Sweetheart, see: the night is gone, Love is rising,—Love the Dawn!
Yea, for the chill years you and I Snatch from the world a gilded cup And in our fingers hold on high
The magic ichor of Live-or-Die,—
Laugh we to drink it up!
Mark how the war-notes wild and weird Fall on the faint wind of the south, And all our war hath disappeared,— Sweet, I am thirsty for thy mouth!
Sweetheart, see where flames the Day, Love the Dawn illumes our way.
Here it is Dawn, but bye-and-bye When Evening draws his sable cloak, Shall Love be lost? Alone shall I Pursue the quest where barren lie
My conquests low in smoke? Never an answer try to speak
For Time it is must answer this; Lean but thy cheek against my cheek, Turn but thy kiss to meet my kiss!
Sweetheart, see: their fire dies,
Quenched in the Love-Dawn in thine eyes!
6. The Parting
In the deep guard of the garden, with its arms around her thrown, There I laid her with the roses for her winding-sheet alone, And the silent heart within her made no quiver of her breast, Though the flood that stole her from me left its crimson on her vest. Yea, I laid her there alone, when our love was just begun, And I stared in still amazement to behold the tearless Sun.
Then they tried to come between us, and I slew them when they tried,
For I wanted one more silence with my sweetheart and my bride; So the world swept on around us while the rose-leaves gathered deep
On the fragrant tomb that held her fast, and lulled my love to sleep. Then I raised my hands on high, to the barren morning sky, And I cursed with every oath I knew, the One who let her die.
Yea, my days should reek with crimson!... On the sudden, round her head,
Glimmered something that is given to a maiden who is dead, And I stilled my oaths in wonder and my heart stood hushed to see How a maiden in her dying consecrated Love for me!
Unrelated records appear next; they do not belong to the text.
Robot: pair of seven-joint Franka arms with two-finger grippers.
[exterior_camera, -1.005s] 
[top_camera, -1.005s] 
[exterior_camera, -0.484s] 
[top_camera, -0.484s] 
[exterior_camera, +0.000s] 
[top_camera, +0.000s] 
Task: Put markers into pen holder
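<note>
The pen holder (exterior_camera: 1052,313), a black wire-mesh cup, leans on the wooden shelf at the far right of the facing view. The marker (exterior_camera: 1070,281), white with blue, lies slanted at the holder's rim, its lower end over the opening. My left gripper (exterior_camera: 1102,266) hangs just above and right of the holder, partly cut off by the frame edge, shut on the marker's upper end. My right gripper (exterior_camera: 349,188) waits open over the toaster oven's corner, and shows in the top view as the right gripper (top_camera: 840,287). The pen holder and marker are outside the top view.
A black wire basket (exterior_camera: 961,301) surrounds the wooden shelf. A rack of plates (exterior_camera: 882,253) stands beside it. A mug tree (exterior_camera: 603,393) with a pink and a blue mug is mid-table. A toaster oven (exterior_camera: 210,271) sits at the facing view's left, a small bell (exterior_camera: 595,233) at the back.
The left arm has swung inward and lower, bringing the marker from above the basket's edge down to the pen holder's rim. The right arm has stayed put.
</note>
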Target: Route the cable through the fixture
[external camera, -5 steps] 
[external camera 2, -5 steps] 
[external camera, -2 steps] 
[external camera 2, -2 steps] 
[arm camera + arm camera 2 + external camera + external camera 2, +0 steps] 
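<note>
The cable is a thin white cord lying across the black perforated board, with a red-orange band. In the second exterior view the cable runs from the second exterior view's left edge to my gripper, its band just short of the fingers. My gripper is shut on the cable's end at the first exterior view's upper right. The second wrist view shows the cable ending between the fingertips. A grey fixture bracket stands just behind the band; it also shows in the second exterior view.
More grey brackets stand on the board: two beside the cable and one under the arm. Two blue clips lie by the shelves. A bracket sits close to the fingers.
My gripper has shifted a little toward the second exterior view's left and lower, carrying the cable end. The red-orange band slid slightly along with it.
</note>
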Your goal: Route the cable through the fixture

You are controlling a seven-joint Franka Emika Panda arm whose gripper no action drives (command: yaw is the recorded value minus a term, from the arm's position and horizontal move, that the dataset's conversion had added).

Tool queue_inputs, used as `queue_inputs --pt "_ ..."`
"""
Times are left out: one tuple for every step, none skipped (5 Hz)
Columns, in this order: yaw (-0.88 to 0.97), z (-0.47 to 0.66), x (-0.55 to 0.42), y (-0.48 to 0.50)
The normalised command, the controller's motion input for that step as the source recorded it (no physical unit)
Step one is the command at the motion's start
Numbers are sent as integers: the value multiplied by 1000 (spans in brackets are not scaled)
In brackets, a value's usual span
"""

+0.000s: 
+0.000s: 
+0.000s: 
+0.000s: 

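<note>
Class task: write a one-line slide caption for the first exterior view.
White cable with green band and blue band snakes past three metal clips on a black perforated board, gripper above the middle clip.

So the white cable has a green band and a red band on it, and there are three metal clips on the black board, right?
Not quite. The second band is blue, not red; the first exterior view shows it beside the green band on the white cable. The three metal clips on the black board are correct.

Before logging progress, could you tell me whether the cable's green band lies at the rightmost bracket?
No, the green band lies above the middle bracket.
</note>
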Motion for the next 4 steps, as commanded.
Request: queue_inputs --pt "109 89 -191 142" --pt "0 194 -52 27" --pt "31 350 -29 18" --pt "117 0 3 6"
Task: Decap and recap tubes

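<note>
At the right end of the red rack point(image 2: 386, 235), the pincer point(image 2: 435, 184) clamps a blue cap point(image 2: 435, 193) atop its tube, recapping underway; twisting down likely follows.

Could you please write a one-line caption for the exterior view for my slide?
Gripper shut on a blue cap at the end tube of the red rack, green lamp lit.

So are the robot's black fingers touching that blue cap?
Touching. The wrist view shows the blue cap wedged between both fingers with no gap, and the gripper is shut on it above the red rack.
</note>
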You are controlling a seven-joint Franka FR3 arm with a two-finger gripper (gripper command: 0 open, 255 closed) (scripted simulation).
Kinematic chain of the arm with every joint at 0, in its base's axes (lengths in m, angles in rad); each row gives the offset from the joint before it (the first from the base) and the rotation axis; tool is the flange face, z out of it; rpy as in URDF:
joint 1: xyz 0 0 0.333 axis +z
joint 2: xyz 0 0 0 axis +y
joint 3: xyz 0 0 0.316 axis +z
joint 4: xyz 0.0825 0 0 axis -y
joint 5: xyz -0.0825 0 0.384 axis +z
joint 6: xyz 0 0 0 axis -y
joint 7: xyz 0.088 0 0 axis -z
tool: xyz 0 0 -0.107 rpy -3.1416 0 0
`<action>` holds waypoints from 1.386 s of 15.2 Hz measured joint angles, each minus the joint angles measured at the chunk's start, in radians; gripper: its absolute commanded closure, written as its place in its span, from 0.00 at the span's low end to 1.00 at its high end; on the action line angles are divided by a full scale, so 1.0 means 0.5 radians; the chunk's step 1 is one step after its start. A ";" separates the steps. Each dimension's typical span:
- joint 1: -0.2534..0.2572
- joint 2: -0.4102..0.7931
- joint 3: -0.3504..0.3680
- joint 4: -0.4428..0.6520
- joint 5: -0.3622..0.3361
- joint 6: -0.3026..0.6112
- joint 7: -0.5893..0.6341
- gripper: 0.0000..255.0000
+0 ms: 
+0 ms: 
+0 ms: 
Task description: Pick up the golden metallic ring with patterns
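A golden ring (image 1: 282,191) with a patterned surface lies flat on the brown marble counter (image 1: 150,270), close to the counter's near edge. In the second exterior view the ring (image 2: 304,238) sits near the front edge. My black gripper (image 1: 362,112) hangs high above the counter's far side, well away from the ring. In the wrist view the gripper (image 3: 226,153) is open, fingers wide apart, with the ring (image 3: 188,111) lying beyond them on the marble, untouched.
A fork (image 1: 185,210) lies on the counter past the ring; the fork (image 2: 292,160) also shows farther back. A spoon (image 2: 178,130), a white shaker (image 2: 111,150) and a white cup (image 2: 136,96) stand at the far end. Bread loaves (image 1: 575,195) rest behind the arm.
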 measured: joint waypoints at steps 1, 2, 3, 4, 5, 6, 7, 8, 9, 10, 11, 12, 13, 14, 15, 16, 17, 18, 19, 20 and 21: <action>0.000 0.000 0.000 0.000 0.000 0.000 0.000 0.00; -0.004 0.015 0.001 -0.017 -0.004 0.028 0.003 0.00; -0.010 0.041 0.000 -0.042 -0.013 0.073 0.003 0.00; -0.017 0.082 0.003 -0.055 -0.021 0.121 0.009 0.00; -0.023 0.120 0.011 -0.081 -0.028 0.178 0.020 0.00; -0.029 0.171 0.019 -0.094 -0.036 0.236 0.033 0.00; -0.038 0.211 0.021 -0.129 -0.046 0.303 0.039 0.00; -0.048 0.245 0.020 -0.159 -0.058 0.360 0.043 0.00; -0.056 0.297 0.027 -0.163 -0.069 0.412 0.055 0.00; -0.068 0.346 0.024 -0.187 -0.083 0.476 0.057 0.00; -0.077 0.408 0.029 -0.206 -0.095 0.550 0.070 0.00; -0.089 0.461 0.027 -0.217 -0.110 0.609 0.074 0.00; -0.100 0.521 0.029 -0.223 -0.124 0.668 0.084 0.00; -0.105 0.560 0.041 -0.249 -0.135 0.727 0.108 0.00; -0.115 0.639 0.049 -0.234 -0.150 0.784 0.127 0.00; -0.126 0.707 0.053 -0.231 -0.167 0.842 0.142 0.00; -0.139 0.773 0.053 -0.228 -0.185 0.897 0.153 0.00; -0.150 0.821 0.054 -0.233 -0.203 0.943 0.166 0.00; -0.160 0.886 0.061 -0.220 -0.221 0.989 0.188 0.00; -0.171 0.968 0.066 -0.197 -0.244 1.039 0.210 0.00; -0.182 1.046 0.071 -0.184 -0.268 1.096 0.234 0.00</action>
Then I left her there alone, with the roses for her throne, And I gathered Love within me for the roses he had blown,— And in the silent sunrise, Beauty gathered in her own.
Dig Deep
Dig deep, and tumble in the bones!
Dig in the sand whence the tide has fled,
Turn them over, the creaking dead,
Silent the skull and still the groans,—
Dig deep and tumble in the bones.
Man was he once, and the sea-bar moans
A dirge for the death of a soul of steel,
A soul that skippered a saucy keel,
A keel that weathered the hurrying zones,—
Dig deep and tumble in the bones.
Kings were twain on their tossing thrones,
Flaunted a flag skull-barred and black,
Woe to the merchant that crossed their track!
But one must die while one atones,—
Dig deep and tumble in the bones!
A guerdon of gold the deep disowns,
A sea-cave robbed of its glittering hoard,
Leaping dinghys to bring aboard
What the ocean gives not, merely loans,—
Dig deep and tumble in the bones.
A landing at night where the ebb-tide drones,
A thrust, a curse, a yell of pain,—
Bleaching corpse in wind and rain,
One man snatched from Davy Jones,—
Dig deep and tumble in the bones!
Long Live the King
Long live the King!... The King is dead, He who had sworn to rule for aye Where now I swear to reign instead O’er hearts that hate and hands that slay Hearts that hate as hot as they.... Hark to my blooded sea-dogs sing: (For fallen lord small care have they)
“The King is dead: Long live the King!”
Beneath his keel the waves were red From tropic tide to Baltic bay; Voices of vengeance on his head In dying gasp from lips of grey Livened the languor of his way; If those dead souls do know this thing, Chuckle they not to hear men say:
“The King is dead: Long live the King?”
The fame he wooed my name shall wed, A world shall bend beneath my sway, For every crimson drop he shed Full flood will I, from out this day When first in battle-stained array I heard my blooded sea-dogs sing, Standing above him where he lay:
“The King is dead: Long live the King!”
L’ENVOI
Dead foe, the world is mine today! Yet Time to me this hour must bring When I, as you, shall hear them say:
“The King is dead: long live the King!”
The Exiles
Spread your sail to the wincing weather, Steer ye out from the port of Youth, Where Life and Love shall be left together
Hand in glove with the hand of Truth; Scoff ye loud at the hope that thrills ye
Deep in the gloom of a midnight sea, And laugh, laugh up at the fiend that kills ye, But never look down at the doom to be.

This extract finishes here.